Councillor Hugh Jones added: “We are working on the basis we are confident and not taken anything else into account apart from it being a success. We have carefully chosen this as a launch project that will be successful.”

The report to Councillors also explains the value of leveraging social media to get messages out to the locality, with a note stating: “Crowdfunding success is dependent to some extent upon a strong social network online. With over 4,000 ‘likes’ on Facebook, and more then 13,600 followers on Twitter, Wrexham Council is well placed to capitalise on its online following.”

The launch project is to safeguard the standards, or ceremonial flags, belonging to five veterans’ associations with a Wrexham connection specifically the Eighth Army Veterans, Normandy Veterans , Korean Veterans and Burma Star Veterans. Councillor Griffiths noted he was aware the Dunkirk Veterans standard is believed to be in St Giles and is appealing anyone who is in touch with connected veterans to get in touch with him.
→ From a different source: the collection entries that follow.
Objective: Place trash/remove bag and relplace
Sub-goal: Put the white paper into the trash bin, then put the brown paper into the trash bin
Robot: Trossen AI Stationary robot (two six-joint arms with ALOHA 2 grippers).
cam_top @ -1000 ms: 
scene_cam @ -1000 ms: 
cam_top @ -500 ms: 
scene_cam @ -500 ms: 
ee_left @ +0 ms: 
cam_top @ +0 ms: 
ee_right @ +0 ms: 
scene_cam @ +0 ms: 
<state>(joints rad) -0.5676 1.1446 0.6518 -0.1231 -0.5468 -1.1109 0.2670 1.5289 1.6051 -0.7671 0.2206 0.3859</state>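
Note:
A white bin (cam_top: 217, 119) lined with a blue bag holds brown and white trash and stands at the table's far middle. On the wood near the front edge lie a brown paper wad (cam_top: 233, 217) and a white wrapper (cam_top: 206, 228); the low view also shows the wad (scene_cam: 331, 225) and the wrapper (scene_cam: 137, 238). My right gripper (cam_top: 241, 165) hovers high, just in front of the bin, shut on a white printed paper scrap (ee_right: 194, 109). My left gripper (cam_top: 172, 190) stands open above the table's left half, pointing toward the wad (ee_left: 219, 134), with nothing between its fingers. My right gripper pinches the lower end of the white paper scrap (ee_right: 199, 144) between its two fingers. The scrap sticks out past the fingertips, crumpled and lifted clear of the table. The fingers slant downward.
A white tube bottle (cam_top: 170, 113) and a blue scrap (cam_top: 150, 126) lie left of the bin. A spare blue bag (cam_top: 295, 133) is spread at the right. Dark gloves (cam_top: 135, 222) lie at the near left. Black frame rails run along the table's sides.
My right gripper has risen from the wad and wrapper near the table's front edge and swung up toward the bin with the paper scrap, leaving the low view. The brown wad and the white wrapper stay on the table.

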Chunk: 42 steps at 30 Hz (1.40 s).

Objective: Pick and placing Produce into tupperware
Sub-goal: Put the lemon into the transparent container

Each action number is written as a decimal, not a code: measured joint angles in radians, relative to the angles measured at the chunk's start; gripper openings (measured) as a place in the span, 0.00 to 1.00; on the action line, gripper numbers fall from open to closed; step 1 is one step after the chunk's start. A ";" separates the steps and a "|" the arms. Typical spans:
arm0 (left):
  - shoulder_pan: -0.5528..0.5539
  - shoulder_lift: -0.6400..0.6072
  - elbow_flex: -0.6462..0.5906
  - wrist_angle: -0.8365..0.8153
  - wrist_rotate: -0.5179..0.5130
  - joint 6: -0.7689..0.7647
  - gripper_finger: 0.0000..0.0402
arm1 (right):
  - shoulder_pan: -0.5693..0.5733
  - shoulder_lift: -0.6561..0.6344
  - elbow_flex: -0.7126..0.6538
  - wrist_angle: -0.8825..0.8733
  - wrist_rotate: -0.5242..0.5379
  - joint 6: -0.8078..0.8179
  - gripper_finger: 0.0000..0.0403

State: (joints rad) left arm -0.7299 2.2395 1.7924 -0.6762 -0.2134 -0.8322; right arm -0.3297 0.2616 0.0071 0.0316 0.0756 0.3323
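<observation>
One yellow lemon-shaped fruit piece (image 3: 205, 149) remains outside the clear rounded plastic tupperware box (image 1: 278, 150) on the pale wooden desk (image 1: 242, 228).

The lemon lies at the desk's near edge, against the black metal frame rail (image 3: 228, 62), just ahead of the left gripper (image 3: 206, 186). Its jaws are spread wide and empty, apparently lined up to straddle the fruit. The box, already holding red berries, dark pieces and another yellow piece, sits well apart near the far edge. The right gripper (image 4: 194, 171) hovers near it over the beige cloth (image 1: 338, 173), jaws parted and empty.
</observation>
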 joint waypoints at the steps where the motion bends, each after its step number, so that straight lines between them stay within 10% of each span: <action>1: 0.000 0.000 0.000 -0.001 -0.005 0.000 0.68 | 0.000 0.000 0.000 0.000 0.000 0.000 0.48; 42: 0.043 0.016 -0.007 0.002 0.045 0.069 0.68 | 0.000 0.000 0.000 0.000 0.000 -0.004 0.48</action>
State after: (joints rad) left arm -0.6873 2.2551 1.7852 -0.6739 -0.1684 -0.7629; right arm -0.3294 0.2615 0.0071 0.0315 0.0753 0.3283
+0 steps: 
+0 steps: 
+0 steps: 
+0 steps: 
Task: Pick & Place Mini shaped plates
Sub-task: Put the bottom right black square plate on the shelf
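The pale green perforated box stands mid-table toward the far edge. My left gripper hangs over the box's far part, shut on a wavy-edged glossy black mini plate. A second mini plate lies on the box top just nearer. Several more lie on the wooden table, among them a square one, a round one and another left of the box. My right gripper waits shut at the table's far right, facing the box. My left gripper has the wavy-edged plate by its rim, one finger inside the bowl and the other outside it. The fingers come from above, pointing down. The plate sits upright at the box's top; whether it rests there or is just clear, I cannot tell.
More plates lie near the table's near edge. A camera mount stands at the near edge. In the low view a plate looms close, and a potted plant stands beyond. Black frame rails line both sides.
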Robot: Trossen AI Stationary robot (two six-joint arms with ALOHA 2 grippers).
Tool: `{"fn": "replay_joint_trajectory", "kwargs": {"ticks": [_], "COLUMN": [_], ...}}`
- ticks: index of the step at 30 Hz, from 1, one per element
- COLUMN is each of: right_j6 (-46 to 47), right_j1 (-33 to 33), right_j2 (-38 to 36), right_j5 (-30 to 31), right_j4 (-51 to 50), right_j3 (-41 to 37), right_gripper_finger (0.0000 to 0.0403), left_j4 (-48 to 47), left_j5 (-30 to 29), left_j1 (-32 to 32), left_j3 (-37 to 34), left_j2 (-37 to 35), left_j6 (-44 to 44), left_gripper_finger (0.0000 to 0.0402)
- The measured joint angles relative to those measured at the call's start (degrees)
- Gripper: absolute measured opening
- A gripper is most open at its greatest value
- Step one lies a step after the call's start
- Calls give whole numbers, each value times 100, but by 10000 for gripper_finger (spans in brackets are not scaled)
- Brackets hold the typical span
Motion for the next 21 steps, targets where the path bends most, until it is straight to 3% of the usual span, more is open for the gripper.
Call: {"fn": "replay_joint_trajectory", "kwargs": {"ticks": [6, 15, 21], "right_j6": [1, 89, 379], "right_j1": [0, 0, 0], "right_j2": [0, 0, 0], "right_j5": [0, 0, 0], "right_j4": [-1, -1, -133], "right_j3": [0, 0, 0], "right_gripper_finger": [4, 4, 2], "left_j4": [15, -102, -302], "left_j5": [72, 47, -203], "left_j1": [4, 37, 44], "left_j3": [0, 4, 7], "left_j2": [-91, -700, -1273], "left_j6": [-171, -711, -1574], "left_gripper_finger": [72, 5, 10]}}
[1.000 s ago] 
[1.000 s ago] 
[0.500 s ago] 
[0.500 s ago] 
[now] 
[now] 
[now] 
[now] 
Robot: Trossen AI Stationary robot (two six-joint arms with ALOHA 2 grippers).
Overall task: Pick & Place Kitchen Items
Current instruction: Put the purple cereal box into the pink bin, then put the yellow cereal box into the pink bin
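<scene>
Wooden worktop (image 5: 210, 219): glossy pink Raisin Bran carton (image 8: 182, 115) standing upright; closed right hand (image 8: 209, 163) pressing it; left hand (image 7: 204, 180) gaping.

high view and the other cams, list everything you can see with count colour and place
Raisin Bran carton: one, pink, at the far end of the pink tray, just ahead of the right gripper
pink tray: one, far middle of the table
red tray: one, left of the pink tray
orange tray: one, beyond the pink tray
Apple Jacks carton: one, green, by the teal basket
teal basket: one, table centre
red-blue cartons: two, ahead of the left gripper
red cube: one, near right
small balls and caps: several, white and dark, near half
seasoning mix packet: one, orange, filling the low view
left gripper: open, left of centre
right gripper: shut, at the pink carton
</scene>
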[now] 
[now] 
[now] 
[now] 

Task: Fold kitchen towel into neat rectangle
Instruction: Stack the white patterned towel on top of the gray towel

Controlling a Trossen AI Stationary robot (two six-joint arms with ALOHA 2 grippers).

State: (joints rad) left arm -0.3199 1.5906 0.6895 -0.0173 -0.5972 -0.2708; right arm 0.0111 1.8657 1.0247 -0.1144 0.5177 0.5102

Councillor Griffiths said of the initial crowdfunding project: “It is about individuals and groups giving the funding, to raise monies to put these (the standards and flags) in the council chamber for perpetuity. It is about creating the future, so when school children come into the Guildhall and ask ‘what is that?’ they then can read to find out the history.”

The project will be looking for around £3000 to £5000 per standard / flag, so around £15-20,000 in total. The report refers to crowdfunding for proportion of the figure, likely around £13,000.

The PDF of the report is readable here, and goes before next week’s Executive Board.

Without prejudging the Executive Board vote, Wrexham.com will of course give further details of the crowdfunding launch of the veteran standards and ceremonial flags fundraiser when it is launched in the future.